## Required action
Locate the word "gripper" in the data below, then copy every line that holds it.

## Supplied material
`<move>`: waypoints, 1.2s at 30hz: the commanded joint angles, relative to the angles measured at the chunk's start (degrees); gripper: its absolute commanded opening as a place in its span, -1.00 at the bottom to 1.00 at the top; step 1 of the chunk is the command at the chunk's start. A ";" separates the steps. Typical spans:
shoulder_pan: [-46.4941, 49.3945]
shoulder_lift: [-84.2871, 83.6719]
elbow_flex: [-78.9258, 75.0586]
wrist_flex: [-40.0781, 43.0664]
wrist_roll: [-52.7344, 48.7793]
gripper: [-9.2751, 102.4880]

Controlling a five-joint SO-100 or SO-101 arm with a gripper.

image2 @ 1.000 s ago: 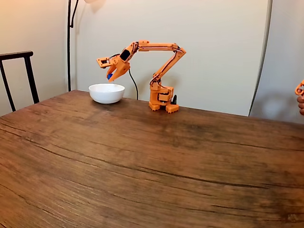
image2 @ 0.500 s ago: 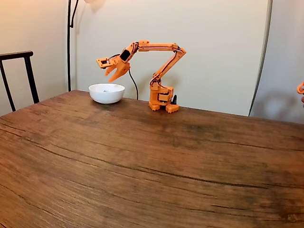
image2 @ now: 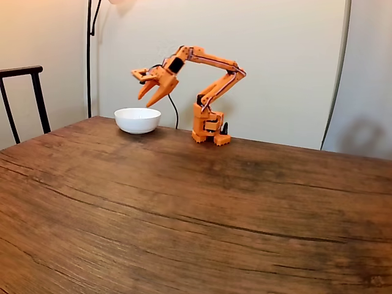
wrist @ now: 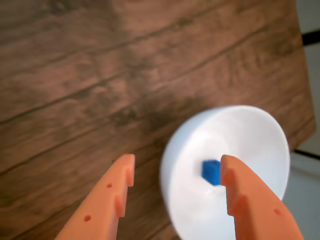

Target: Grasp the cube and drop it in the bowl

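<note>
Since a second ago the tiny, rigid, light blue cube (wrist: 211, 172) dropped into the glossy white bowl (wrist: 260, 135); orange end effector (wrist: 177, 167) spread, empty.

- I see a dark brown wooden table (image2: 202, 208) with heavy grain and long cracks running across it.
- The white bowl (image2: 138, 120) sits on it near the far left corner in the fixed view; in the wrist view (wrist: 240, 165) it's close to the table's edge.
- The arm's orange base (image2: 209, 130) stands on the table just right of the bowl.
</note>
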 commanded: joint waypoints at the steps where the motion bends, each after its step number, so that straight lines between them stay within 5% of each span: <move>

## Written solution
`<move>`: waypoints, 1.2s at 30hz: the commanded joint angles, relative to the angles measured at the chunk's start (degrees); gripper: its absolute commanded opening as a place in its span, -1.00 at the bottom to 1.00 at the top; step 1 of the chunk is the command at the chunk's start. A ";" separates the steps. Typical spans:
gripper: [-9.2751, 102.4880]
Controlling a five-joint SO-100 or SO-101 arm with a gripper.

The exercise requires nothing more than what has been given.